Outros modelos foram surgindo ao longo dos anos, mas nada comparável às criações revolucionárias de dois ícones do movimento rodder: Ed Roth e George Barris, o rei dos customizadores. As competições de arrancada também evoluíram, conforme comprovou Hot Rod em setembro de 1962, quando a revista mostrou o Ford Modelo A de Don Waite (com motor 252 V8 Hemi do Desoto 1952), que percorreu o quarto-de-milha em 10,5 segundos.
Devido aos muitos acidentes envolvendo hots, além do advento dos “muscle cars” (carros de motores extremamente potentes), a década de 1960 não foi muito pródiga na difusão do hot rodding. Apesar disso, eventos que promoviam concursos tornaram-se ainda mais importantes. O construtor Dean Jeffries (“pai” do Monkeemobile) chegou a montar seu mais famoso hot, denominado Mantaray, sobre um chassi Maserati de Fórmula 1.

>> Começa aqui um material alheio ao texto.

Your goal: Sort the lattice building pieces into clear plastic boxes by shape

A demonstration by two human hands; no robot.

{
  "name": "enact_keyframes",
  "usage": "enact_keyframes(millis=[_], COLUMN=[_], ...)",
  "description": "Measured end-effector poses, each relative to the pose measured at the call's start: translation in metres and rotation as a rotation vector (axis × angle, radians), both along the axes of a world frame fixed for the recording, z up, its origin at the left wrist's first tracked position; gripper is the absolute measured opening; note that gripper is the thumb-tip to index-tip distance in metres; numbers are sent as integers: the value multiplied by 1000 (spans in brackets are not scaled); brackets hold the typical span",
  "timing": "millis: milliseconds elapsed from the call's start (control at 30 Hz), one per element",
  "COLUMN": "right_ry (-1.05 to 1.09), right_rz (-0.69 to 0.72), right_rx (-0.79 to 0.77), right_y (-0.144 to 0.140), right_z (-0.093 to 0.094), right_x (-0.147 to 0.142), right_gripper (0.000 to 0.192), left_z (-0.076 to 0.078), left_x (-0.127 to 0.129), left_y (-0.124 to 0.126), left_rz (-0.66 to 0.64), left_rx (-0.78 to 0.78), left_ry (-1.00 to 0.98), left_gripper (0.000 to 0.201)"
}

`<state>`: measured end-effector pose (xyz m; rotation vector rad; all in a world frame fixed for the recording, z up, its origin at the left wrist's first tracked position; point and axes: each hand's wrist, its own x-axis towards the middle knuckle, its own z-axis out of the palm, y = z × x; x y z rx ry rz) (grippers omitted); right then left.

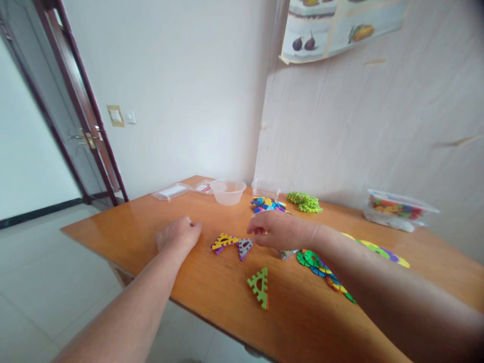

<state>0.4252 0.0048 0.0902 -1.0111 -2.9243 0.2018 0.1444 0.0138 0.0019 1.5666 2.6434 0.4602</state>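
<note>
Notched yellow and grey triangles

Bright, soft daylight; glare on the glossy table; edges bend, corners darken, slightly blurred.

Looks like a home room, not a lab: wooden table pushed into the wall corner, fruit poster above, brown door left, tiled floor, plastic toy pieces scattered near the table's far edge.
</note>
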Motion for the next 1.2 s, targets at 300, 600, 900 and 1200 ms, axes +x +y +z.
enact_keyframes(millis=[300, 600, 900, 1200], right_ry=[-84, -190, 77, -64], right_rz=[27, -12, -98, -212], right_rx=[112, 75, 16, 79], right_y=[2, 15, 36, 51], right_z=[-19, -24, 7, 16], right_x=[-66, -80, -33, 36], right_gripper=[48, 40, 38, 33], left_z=[0, 0, -5, -1], left_x=[1, 2, -3, 0], left_y=[-2, -3, 2, 0], left_rz=[-11, -13, -16, -15], left_rx=[17, 26, 33, 17], left_ry=[5, -8, -11, -26], left_gripper=[38, 37, 39, 40])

Outro carro famoso nesta época foi o Ford Modelo A roadster de Tony Lamasa, equipado com o motor 265 V8 do Chevrolet Corvette 1956, que estrelou o seriado de televisão “Ozzie and Harriet Show”. Em 1968, Joe Wilhelm, fugindo às linhas dos hots tradicionais, criou o Wild Dream. Este carro, de apelo “surfístico”, também tinha motor V8, mas destacava-se pela carroceria feita em alumínio, pintada na cor dourada, de estilo futurista.
NOVAS TENDÊNCIAS
A década de 70 marcou o surgimento de uma nova denominação: street rod. Os carros com esta tendência eram mais “calmos”, seus motores e suspensões eram mais adequados ao uso cotidiano, algo muito difícil nos modelos tradicionais, que ainda usavam feixes de mola, sistemas de arrefecimento antiquados e comandos de válvulas que ocasionavam marcha-lenta bastante irregular.
Mas modelos de exposição continuaram a ser construídos, como o espalhafatoso Popcorn Wagon, de
Carl Casper, apresentado no Detroit Motorama de 1970. Outra pérola foi o Ford 1932 five-window utilizado pelo ator Paul Lemat, do emblemático filme American Grafitti (Loucuras de Verão, 1973).

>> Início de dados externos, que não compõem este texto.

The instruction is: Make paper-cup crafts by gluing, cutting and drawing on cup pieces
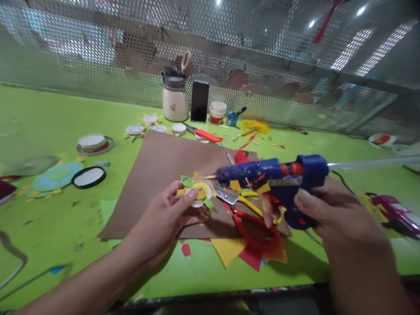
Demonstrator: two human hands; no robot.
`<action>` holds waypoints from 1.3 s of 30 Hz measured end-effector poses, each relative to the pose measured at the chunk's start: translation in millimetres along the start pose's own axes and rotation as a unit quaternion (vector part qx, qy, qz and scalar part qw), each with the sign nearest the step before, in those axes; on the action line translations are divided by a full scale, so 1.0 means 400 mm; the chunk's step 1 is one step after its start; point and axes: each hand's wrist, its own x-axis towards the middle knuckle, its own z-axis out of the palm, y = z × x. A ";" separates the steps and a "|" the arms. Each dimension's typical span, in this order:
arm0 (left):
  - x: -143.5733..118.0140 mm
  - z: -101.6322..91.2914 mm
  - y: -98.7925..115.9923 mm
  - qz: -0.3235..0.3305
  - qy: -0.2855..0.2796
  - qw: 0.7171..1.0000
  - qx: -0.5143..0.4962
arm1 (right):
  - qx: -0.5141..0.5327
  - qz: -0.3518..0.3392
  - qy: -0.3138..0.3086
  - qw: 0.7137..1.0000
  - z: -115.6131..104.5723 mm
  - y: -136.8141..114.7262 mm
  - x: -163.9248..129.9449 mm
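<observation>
Between the thumb and fingers of my left hand [175,205] is a small paper flower [199,192] with a yellow disc on a white round base and green and yellow bits around it. My right hand [348,223] grips a blue hot glue gun [262,173], a clear glue stick [374,164] jutting from its back. The gun's nozzle points left, close to the flower's upper edge; whether it touches I cannot tell. Below the gun lie scissors with red handles [256,236] and a tool with yellow handles [252,205], on a brown sheet [157,162].
Behind the sheet are a red box cutter [208,135], a white jar [175,103], a phone [200,101] and a paper cup [218,113]. A tape roll [93,143] and black-rimmed oval [89,177] lie left. A purple glue gun [397,212] rests right. Perforated mesh [138,57] stands behind.
</observation>
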 end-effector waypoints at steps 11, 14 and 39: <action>-0.011 0.009 -0.003 -0.004 0.006 1.000 0.000 | -0.084 0.050 -0.102 0.990 0.001 -0.004 0.006; -0.010 0.008 -0.002 -0.004 -0.001 1.000 -0.001 | -0.092 0.068 -0.091 0.989 0.000 -0.009 0.012; -0.014 0.021 0.007 -0.003 0.008 1.000 -0.013 | -0.143 0.094 -0.101 0.980 0.009 0.001 0.019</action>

Também nas telas de cinema se destacou o Califórnia Kid, astro mecânico do filme “A Curva da Morte”, de 1974. Preto, com flamas laterais e equipado com motor 302 V8, este Ford cupê 1933 foi montado por Pete Chapouris e, no filme, era conduzido por Martin Sheen, que enfrentava o xerife Roy, interpretado pelo ator
Vic Morrow (1929-1982). Ao volante de seu Plymouth Fury de rádio-patrulha, o agente da lei tinha o péssimo hábito de empurrar os infratores do limite de velocidade penhasco abaixo...
O hobby voltou com força total nos Estados Unidos durante os anos 80, com a fabricação de réplicas de carrocerias antigas, tanto em plástico reforçado com fibra de vidro como em alumínio. Mecânicas modernas, equipadas com injeção de combustível e outros avanços tecnológicos, marcaram esta nova onda. Foi nesta época que surgiu o Eliminator 34, um Ford cupê montado por Don Thelan, da Buffalo Motor Cars, para a banda texana ZZ Top.

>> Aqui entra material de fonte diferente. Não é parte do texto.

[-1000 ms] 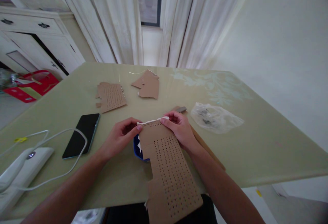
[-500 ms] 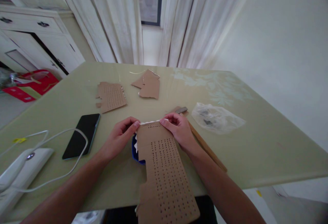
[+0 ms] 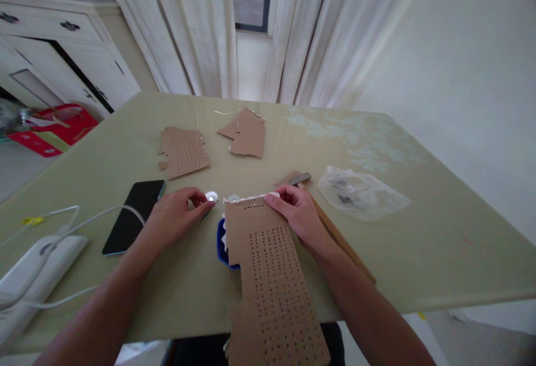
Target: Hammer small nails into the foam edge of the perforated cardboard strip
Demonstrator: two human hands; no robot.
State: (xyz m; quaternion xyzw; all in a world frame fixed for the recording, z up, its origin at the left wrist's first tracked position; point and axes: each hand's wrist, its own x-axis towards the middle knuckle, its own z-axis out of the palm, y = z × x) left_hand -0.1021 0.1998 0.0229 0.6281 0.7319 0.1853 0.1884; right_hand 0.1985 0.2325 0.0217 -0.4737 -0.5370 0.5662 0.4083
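Left hand [image 3: 176,222] moved off perforated cardboard [image 3: 268,277], fingers pinching small silver piece [image 3: 211,196], right hand [image 3: 298,213] gripping cardboard's top edge

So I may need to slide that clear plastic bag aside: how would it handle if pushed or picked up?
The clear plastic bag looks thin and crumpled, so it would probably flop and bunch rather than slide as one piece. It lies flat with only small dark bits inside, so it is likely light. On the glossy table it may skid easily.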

Outro destaque da época foi o surgimento dos carros “futuristas” de Boyd Coddington, cuja empresa começou a funcionar em 1978. Até mesmo o “papa” Ed Roth apelou para a moderna tendência futurista ao apresentar o Beatnik Bandit II, um de seus últimos trabalhos. Tão impressionante quanto o carro de Big Daddy é o Poise´s Extremeliner da Thom Taylor Design que, baseado nos Ford e Hispano-suiza Xênia, dos anos 1930, apresenta grande influência da Art Deco nas suas linhas aerodinâmicas.
VOLTA ÀS ORIGENS
No fim da década de 1990, começaram a surgir modelos que, apesar de lembrarem os hots tradicionais, apresentavam chassi de tecnologia moderna equipados com suspensões independentes e motores transversais instalados entre eixos, inclusive de origem japonesa. Ao mesmo tempo, os rodders americanos iniciaram um movimento que mostra a faceta erudita no hobby: a restauração de hots antigos, já que hoje é muito difícil encontrar carrocerias anteriores à guerra em ferro-velhos. Assim, modelos das décadas de 40, 50 e 60 encontrados em estado de abandono ou repletos de adaptações, são reconstruídos seguindo fielmente as especificações originais, o que implica não só na troca de acessórios, mas também na substituição de motores e caixas de câmbio. A importância histórica destes veículos compensa o esforço. Como tudo que move a economia americana, ela também se traduz no movimento de muitos milhões de dólares.